Ce que Louis XIV a fait aux protestants, nous sommes en train de le faire à ceux qui ont du bien au travers de l’impôt sur la fortune. Mais après tout, la France a toujours fait la même chose : se débarrasser des gens compétents qui font de l’ombre à la classe étatique. Cette République-là n’a besoin ni de savants, ni d’entrepreneurs.

Et ce que les incompétents qui nous gouvernent ont fait à l’ensemble des activités créatrices en France, je ne vois pas pourquoi ils ne le feraient pas à l’agriculture. Tout le monde sait que si un ministre socialiste était nommé responsable de la production de sable au Sahara, deux ans plus tard il faudrait en importer. Par exemple, l’Allemagne aujourd’hui a une balance commerciale de ses produits agricoles plus excédentaire que la nôtre. … et nos terres agricoles ne valent donc même pas le tiers de ce que valent les terres agricoles chez nos voisins. Je ne peux pas songer à une seule autre période de l’histoire de France et de l’Allemagne où une telle chose ait pu se produire.

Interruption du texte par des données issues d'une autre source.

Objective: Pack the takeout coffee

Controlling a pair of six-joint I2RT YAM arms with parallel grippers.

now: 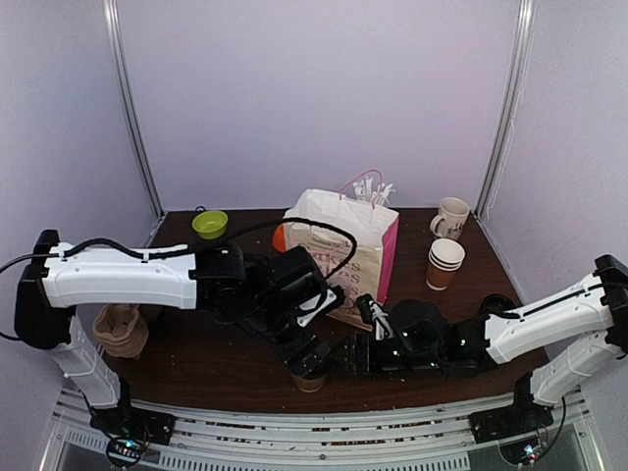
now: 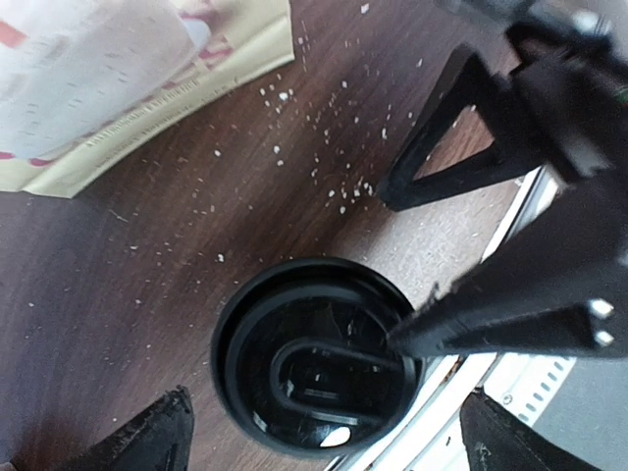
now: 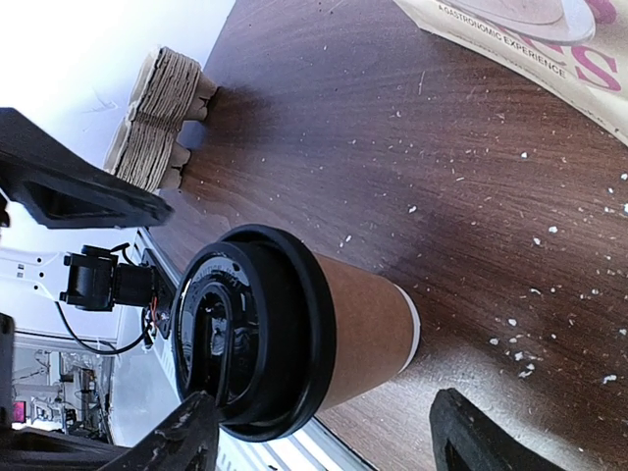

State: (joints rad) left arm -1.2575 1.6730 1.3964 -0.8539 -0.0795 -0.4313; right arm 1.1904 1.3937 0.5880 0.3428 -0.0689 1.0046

La bonne nouvelle est cependant, comme l’avait dit Mrs Thatcher dans un débat contre le candidat socialiste, que « le socialisme ne dure que tant que les socialistes trouvent de l’argent à voler chez ceux qui ne le sont pas ». Ce qui rejoint Bastiat : « Dans le fonds, il n’y a que deux façons de se procurer les biens dont on a envie. Soit on travaille pour les acquérir, soit on les vole ». Le socialisme est partisan de la seconde solution, mais il y a de moins en moins d’argent à voler. Il touche donc à sa fin.